> [Aim of the exercise]: Pictures are to be dropped from the copy. Retype the listing exactly.

> [Input data]:
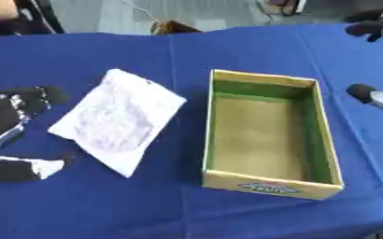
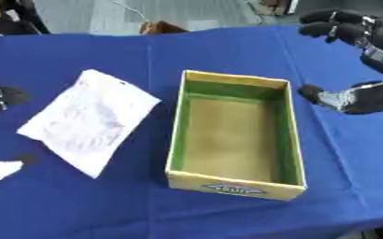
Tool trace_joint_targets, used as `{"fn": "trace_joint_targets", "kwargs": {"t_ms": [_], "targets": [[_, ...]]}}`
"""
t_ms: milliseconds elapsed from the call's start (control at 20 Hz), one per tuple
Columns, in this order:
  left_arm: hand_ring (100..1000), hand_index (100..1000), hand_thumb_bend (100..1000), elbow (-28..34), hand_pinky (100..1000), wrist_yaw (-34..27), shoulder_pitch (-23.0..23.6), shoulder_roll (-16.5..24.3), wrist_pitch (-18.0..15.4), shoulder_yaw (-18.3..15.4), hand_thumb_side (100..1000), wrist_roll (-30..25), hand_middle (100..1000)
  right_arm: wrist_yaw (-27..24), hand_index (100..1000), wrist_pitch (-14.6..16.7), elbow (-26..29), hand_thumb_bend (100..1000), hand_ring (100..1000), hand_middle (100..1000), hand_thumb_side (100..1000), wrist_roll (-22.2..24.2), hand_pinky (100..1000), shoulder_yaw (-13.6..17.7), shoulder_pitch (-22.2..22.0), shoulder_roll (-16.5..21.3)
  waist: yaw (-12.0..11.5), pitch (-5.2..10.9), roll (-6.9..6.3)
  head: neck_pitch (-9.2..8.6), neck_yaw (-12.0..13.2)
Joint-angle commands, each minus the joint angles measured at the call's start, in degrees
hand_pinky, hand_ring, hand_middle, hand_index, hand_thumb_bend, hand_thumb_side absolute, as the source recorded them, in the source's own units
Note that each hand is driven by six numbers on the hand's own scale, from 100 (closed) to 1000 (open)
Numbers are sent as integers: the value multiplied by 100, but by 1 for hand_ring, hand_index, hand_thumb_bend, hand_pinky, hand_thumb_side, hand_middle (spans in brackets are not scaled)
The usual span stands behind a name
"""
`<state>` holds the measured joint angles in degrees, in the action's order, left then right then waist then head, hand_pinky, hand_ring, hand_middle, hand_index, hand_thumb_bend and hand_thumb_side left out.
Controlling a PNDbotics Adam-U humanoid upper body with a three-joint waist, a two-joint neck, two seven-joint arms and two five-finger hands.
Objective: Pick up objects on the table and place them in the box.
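A table covered with a blue cloth [image 1: 252, 46] fills both views, its far edge running along the top.

At the left edge of the table, about midway down, the robot's left hand [image 1: 15, 133], black with silvery patches, rests on or just above the cloth. Its fingers reach out toward the far side and toward the centre, its thumb lies nearer the front edge, and the wide gap between them holds nothing: the hand is spread open.

Just beside that hand, toward the middle of the table, lies a flat white plastic pouch [image 1: 117, 121] with a faint greyish print on its face. It lies askew, one corner pointing to the far edge and another to the front edge, flat on the cloth. The lower fingers of the left hand come near its left corner, but whether they touch it cannot be told. The pouch's right corner is near the box without touching it.

Right of centre stands an open rectangular cardboard box [image 1: 264, 186], yellow outside with green inner walls and a plain brown floor, its long sides running from the front edge toward the far edge. A small printed label shows on its near outer wall. Nothing lies inside it.

At the right edge of the table, toward the far corner, the robot's right hand [image 2: 366, 95] hangs beside the box, apart from it. Its black fingers [image 2: 342, 25] arch out above and its thumb points at the box's far right corner. The hand is open and holds nothing.
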<state>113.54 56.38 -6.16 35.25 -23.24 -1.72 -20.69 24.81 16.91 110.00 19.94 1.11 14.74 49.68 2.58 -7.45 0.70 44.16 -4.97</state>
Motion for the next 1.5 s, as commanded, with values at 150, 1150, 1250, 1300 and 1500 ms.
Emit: {"fn": "trace_joint_targets", "kwargs": {"t_ms": [150, 1150, 1250, 1300, 1500], "targets": [[760, 936, 562, 105, 650, -574, -209, 954, -200, 242, 558, -54, 858, -14, 917, 17, 13, 450, 797, 920, 690, 9, 702, 66, 86, 148, 1, 105, -29, -4, -99], [760, 934, 574, 105, 652, -1016, -517, 1370, -274, 408, 578, -240, 856, -15, 917, 16, -3, 454, 798, 920, 688, 37, 702, 49, 124, 137, 13, 104, -36, -4, -139], [758, 935, 569, 105, 643, -1066, -552, 1360, -270, 424, 582, -259, 856, -15, 917, 16, -4, 456, 797, 920, 689, 37, 702, 48, 126, 137, 16, 103, -34, -4, -141], [755, 935, 563, 105, 635, -1098, -574, 1350, -263, 431, 584, -268, 856, -16, 917, 17, -4, 456, 798, 920, 689, 39, 702, 46, 128, 138, 17, 104, -32, -4, -140], [748, 935, 546, 103, 613, -1274, -677, 1274, -194, 475, 599, -344, 857, -31, 917, 19, -10, 459, 798, 920, 690, 51, 703, 32, 133, 131, 19, 107, -23, -4, -133]]}}
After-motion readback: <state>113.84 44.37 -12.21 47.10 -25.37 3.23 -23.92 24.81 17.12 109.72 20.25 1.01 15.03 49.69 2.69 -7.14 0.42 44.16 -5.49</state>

> [Task output]:
Tool trace_joint_targets, used as `{"fn": "trace_joint_targets", "kwargs": {"t_ms": [_], "targets": [[_, ...]]}}`
"""
t_ms: milliseconds elapsed from the call's start (control at 20 Hz), one per tuple
Columns, in this order:
  left_arm: hand_ring (100..1000), hand_index (100..1000), hand_thumb_bend (100..1000), elbow (-28..34), hand_pinky (100..1000), wrist_yaw (-34..27), shoulder_pitch (-23.0..23.6), shoulder_roll (-16.5..24.3), wrist_pitch (-18.0..15.4), shoulder_yaw (-18.3..15.4), hand_thumb_side (100..1000), wrist_roll (-30..25), hand_middle (100..1000)
  right_arm: wrist_yaw (-27..24), hand_index (100..1000), wrist_pitch (-14.6..16.7), elbow (-26..29), hand_thumb_bend (100..1000), hand_ring (100..1000), hand_middle (100..1000), hand_thumb_side (100..1000), wrist_roll (-22.2..24.2), hand_pinky (100..1000), shoulder_yaw (-13.6..17.7), shoulder_pitch (-22.2..22.0), shoulder_roll (-16.5..21.3)
  waist: yaw (-12.0..11.5), pitch (-5.2..10.9), roll (-6.9..6.3)
  head: neck_pitch (-9.2..8.6), neck_yaw (-12.0..13.2)
Joint-angle commands, each minus the joint angles measured at the call's start, in degrees
hand_pinky, hand_ring, hand_middle, hand_index, hand_thumb_bend, hand_thumb_side absolute, as the source recorded them, in the source's own units
Note that each hand is driven by six numbers on the hand's own scale, from 100 (closed) to 1000 (open)
Numbers are sent as integers: the value multiplied by 100, but by 1 for hand_ring, hand_index, hand_thumb_bend, hand_pinky, hand_thumb_side, hand_middle (spans in brackets are not scaled)
The usual span stands behind a name
"""
`<state>` holds the measured joint angles in degrees, in the action's order, left then right then waist then head, hand_pinky, hand_ring, hand_middle, hand_index, hand_thumb_bend and hand_thumb_side left out.
Controlling a PNDbotics Adam-U humanoid upper body with a three-joint waist, a two-joint neck, two seven-joint arms and two five-finger hands.
Objective: Pick up objects on the table and place them in the box.
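A table covered with a blue cloth [image 1: 252, 46] fills both views, its far edge running along the top.

At the left edge of the table, about midway down, the robot's left hand [image 1: 15, 133], black with silvery patches, rests on or just above the cloth. Its fingers reach out toward the far side and toward the centre, its thumb lies nearer the front edge, and the wide gap between them holds nothing: the hand is spread open.

Just beside that hand, toward the middle of the table, lies a flat white plastic pouch [image 1: 117, 121] with a faint greyish print on its face. It lies askew, one corner pointing to the far edge and another to the front edge, flat on the cloth. The lower fingers of the left hand come near its left corner, but whether they touch it cannot be told. The pouch's right corner is near the box without touching it.

Right of centre stands an open rectangular cardboard box [image 1: 264, 186], yellow outside with green inner walls and a plain brown floor, its long sides running from the front edge toward the far edge. A small printed label shows on its near outer wall. Nothing lies inside it.

At the right edge of the table, toward the far corner, the robot's right hand [image 2: 366, 95] hangs beside the box, apart from it. Its black fingers [image 2: 342, 25] arch out above and its thumb points at the box's far right corner. The hand is open and holds nothing.
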<state>113.54 56.38 -6.16 35.25 -23.24 -1.72 -20.69 24.81 16.91 110.00 19.94 1.11 14.74 49.68 2.58 -7.45 0.70 44.16 -4.97</state>
Motion for the next 1.5 s, as commanded, with values at 150, 1150, 1250, 1300 and 1500 ms.
Emit: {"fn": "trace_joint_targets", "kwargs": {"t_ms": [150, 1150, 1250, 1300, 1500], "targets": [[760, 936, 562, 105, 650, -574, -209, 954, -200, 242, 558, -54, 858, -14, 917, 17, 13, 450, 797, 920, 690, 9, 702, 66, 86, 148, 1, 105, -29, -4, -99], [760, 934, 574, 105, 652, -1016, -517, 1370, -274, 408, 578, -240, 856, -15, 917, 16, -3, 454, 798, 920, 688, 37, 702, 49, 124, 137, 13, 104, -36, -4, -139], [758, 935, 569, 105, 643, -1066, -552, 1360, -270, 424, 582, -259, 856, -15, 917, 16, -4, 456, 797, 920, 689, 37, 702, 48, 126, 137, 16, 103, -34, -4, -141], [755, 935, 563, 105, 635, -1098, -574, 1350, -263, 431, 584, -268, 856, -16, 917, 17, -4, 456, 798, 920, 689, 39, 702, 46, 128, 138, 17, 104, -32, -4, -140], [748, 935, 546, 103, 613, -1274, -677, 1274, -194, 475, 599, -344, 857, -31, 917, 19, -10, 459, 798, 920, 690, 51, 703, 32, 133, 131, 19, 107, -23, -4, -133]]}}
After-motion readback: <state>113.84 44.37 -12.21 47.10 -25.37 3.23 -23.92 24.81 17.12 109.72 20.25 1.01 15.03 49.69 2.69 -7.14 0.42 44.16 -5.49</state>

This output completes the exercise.